Review 3251 : Inthraced – Constellation Zero

2026 est l’année de la résurrection pour Inthraced.

Connu d’abord sous le nom Instinct pendant cinq années, puis sortant un EP en 2012 et 2014, le groupe est resté relativement discret. Un single en 2019, puis le groupe aujourd’hui mené par Tommi Takkunen (guitare/chant), Antti Ikonen (batterie), Eetu Kovapohja (basse, Foredoomed) et Mirko Byman (guitare, Nibiru Ordeal) signe chez Inverse Records pour présenter son premier album, Constellation Zero.

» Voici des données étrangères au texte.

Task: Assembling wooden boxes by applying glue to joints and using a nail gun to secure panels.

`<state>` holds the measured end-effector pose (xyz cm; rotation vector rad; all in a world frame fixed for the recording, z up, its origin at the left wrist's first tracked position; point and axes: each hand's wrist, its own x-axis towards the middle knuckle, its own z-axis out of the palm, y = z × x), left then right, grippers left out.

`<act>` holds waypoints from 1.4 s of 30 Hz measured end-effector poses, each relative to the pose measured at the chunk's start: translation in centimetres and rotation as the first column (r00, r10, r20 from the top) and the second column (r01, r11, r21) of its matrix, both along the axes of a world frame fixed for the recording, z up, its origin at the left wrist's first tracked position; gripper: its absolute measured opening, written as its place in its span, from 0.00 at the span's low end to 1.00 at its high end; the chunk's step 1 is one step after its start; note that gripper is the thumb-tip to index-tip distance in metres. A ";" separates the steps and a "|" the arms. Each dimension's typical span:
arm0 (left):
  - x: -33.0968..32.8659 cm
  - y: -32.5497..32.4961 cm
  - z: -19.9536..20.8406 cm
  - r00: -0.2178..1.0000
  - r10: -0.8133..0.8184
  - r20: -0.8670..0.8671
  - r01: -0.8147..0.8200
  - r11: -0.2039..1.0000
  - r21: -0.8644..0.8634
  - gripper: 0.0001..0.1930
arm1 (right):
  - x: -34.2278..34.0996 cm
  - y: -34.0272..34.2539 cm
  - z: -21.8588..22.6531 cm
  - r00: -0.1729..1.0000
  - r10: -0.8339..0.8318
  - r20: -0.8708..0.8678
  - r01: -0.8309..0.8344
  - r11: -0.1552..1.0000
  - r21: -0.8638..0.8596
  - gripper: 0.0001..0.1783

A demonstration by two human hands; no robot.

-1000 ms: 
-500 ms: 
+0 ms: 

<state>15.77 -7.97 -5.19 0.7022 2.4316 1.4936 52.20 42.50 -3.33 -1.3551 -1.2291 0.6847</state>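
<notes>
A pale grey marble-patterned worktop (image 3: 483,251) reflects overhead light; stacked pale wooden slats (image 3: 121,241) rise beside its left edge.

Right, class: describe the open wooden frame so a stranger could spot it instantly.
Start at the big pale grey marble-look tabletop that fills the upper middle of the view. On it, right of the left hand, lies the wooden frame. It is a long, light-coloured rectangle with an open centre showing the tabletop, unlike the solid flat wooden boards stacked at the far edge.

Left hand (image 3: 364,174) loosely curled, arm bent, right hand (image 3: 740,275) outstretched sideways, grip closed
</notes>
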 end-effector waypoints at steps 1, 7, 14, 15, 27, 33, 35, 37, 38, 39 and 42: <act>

Le groupe attaque directement avec The Revenant, premier titre qui mélange influences Death Mélodiques, éléments modernes et claviers majestueux, créant un hybride agressif mais prenant avant même que le chant n’arrive, renforçant le côté hargneux déjà bien en place. On ressent tout de même une certaine froideur grâce aux samples, et les leads viennent nous lacérer avant de passer à Neon Frontiers, composition qui renforce les tons cosmiques qui collent parfaitement à cette pochette futuriste, mais on constate aussi que les hurlements sont parfois complétés par un peu de chant clair, donnant une touche Power Metal épique typiquement finlandaise. Le titre laisse finalement place à The Black Star qui prend la suite avec la même fureur que précédemment, ajoutant volontiers quelques harmoniques entêtantes à une base déjà très accrocheuse et parfois même saccadée, et on découvre enfin notre premier vrai moment de répit avec l’introduction apaisante de Darkest Chest, qui conserve tout de même quelques tonalités martiales. Comme on s’en doutait, les riffs ne tarderont pas à venir renforcer les mélodies, qui prennent une fois de plus des airs de chevauchée furieuse rythmée par la double pédale, et qui ne freine que pour rejoindre Constellation Zero, le titre éponyme qui part lui sur les chapeaux de roues et nous emporte dans son sillon. Le morceau est le plus long de l’album, et compte sur sa durée pour proposer de belles accélérations furieuses, mais aussi un long break bien plus aérien qui repart finalement sur des tonalités guerrières féroces et assumées avant un final plus doux, rejoignant The Way Of The Voice. Le morceau démarre lui aussi dans la quiétude, mais on la sent de courte durée, et l’explosion qui suit nous le confirme, nous donnant de furieuses envies de headbang pendant que la rythmique fulmine entre les claviers, notamment sur le final qui débouche sur Lost Divinity, dernière composition elle aussi très longue qui va piocher dans toutes les influences du groupe pour nous offrir une excellente diversité, mais aussi cette fin en apothéose.

Son parcours a été semé d’embûches, mais Inthraced a finalement su s’imposer avec Constellation Zero, un premier album déjà très abouti et qui témoigne d’une grande maturité musicale. N’espérer pas ressortir de l’aventure sans avoir déjà l’envie d’y retourner.